**WHAT THIS TASK INVOLVES:** Which lines below include "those"? Copy them all.
-- Opening Marker --
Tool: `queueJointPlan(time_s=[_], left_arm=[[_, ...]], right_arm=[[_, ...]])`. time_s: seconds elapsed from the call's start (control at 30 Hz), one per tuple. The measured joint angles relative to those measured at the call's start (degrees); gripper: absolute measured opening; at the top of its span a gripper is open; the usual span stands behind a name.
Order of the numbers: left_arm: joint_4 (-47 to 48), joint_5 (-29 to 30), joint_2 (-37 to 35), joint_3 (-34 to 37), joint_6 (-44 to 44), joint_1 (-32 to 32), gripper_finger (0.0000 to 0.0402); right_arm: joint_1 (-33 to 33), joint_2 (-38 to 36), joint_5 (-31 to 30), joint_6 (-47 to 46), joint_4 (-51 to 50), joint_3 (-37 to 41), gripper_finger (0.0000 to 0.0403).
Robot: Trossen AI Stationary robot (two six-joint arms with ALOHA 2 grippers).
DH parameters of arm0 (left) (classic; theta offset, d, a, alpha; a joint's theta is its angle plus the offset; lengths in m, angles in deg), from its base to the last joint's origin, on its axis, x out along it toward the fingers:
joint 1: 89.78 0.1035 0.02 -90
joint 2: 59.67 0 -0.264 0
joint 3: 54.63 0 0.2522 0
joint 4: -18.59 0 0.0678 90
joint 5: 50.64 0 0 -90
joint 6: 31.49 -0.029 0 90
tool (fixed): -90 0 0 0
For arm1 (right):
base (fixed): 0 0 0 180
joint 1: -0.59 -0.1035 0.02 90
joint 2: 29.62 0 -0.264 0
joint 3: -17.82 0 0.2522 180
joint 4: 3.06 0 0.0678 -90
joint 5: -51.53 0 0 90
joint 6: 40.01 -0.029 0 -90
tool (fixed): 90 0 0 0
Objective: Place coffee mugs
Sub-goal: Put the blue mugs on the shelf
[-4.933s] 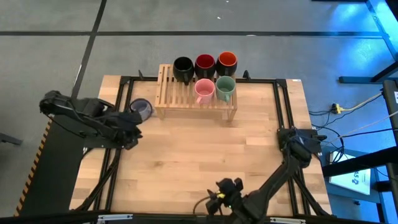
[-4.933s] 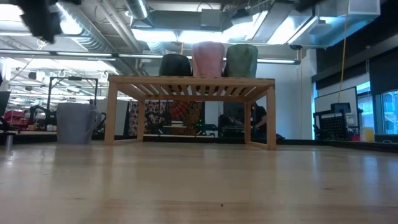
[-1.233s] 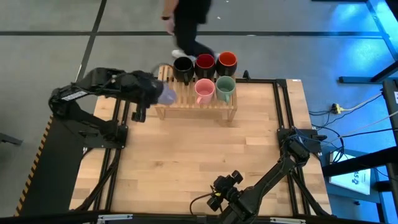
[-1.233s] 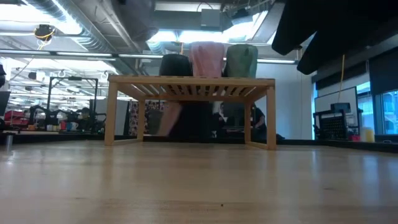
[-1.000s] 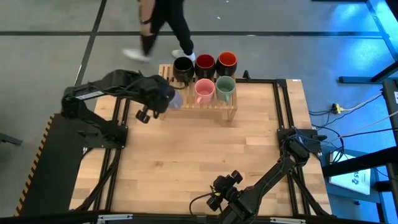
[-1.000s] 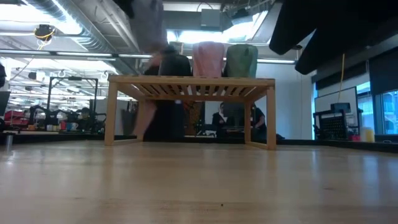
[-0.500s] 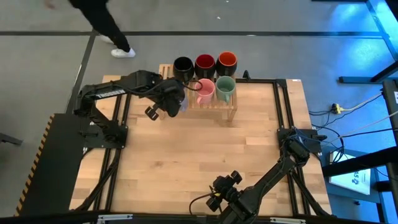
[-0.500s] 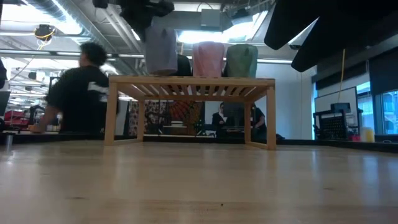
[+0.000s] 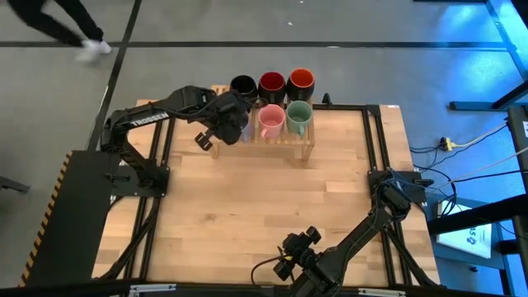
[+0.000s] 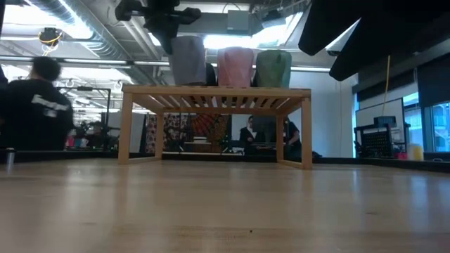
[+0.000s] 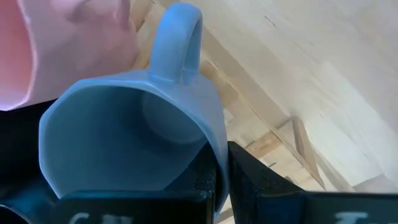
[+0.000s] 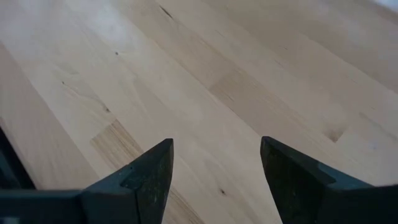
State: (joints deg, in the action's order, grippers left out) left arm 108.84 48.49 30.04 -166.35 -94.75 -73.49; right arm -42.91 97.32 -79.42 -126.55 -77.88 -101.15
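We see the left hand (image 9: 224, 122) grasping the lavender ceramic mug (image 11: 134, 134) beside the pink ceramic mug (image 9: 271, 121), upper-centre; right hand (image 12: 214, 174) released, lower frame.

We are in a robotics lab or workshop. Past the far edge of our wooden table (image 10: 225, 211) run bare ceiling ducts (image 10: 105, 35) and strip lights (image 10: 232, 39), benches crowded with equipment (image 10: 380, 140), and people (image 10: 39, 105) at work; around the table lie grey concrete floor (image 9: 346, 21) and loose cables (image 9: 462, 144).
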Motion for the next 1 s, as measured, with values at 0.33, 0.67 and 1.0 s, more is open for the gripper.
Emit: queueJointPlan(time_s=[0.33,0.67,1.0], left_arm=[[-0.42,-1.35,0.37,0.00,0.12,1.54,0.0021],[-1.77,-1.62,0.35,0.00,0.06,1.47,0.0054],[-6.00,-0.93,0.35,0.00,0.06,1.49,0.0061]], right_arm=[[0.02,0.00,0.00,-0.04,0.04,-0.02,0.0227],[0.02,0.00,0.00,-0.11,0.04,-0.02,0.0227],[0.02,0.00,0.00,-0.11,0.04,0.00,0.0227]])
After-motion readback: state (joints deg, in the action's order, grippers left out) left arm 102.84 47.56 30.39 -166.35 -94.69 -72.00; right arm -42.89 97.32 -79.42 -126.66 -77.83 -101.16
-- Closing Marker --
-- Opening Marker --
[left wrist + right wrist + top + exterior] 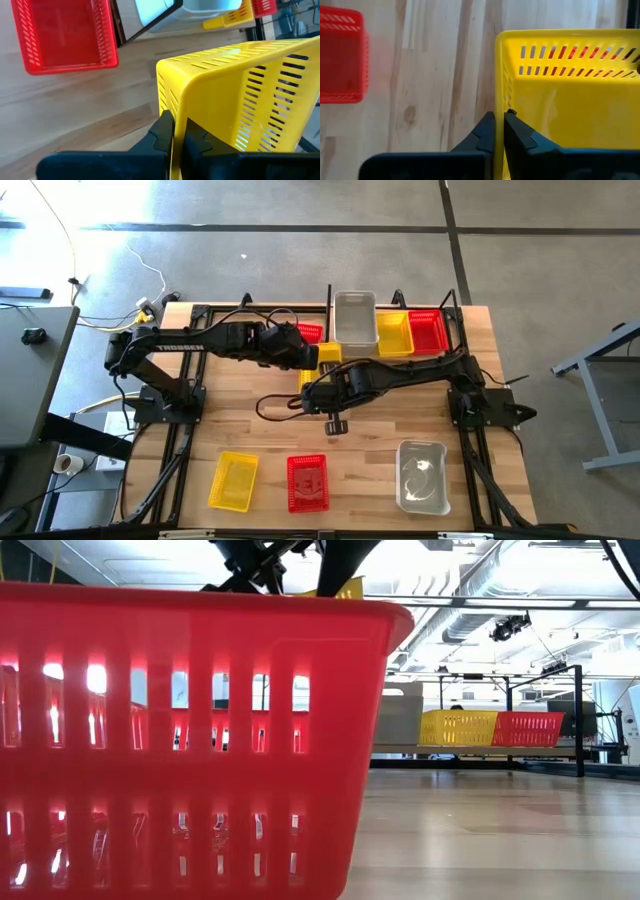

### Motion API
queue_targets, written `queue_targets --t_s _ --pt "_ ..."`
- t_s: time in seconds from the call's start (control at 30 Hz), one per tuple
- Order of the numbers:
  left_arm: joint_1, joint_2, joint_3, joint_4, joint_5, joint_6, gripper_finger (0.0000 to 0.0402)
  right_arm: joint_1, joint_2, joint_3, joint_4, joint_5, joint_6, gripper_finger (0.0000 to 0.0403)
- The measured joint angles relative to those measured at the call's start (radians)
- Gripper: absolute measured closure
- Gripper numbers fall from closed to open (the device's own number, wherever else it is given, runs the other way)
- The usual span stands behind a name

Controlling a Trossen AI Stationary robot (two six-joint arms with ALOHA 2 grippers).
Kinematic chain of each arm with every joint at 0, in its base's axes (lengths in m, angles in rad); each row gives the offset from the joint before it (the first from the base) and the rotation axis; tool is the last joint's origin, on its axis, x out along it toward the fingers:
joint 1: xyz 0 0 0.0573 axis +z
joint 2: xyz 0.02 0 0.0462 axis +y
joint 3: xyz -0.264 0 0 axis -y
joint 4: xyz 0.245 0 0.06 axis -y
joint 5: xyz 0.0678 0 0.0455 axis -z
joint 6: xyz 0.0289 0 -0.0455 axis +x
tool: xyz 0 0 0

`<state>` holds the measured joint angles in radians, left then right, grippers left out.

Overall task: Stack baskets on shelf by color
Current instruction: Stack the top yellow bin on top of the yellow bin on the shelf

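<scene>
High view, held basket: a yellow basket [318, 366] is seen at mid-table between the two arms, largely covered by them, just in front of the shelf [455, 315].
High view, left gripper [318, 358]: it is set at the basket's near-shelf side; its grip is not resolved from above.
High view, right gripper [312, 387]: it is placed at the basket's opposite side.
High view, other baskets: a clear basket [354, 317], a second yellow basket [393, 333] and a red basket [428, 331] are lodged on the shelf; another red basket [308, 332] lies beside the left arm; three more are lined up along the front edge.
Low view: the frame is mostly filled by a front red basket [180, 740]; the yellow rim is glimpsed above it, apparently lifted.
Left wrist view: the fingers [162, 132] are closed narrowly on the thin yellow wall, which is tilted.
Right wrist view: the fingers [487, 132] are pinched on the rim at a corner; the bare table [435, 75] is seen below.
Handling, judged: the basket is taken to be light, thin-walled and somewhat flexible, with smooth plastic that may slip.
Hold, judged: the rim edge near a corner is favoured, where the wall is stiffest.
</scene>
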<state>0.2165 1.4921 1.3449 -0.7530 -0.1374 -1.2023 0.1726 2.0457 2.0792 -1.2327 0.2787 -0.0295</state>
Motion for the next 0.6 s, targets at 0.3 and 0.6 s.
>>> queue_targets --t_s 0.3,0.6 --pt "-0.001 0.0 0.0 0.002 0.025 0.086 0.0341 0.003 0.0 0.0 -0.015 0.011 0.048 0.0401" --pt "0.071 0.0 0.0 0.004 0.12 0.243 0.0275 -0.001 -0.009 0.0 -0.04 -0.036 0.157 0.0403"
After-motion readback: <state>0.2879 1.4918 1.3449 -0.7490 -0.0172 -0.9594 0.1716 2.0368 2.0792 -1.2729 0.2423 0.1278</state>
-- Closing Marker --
**ANSWER FOR THE TASK:**
Tool: `queueJointPlan(time_s=[_], left_arm=[[_, ...]], right_arm=[[_, ...]])`. time_s: seconds elapsed from the call's start (control at 30 Hz), one per tuple. The measured joint angles relative to those measured at the call's start (degrees); gripper: absolute measured opening; at the top of its span a gripper is open; the usual span stands behind a name.
- The measured joint angles relative to those measured at the call's start (radians)

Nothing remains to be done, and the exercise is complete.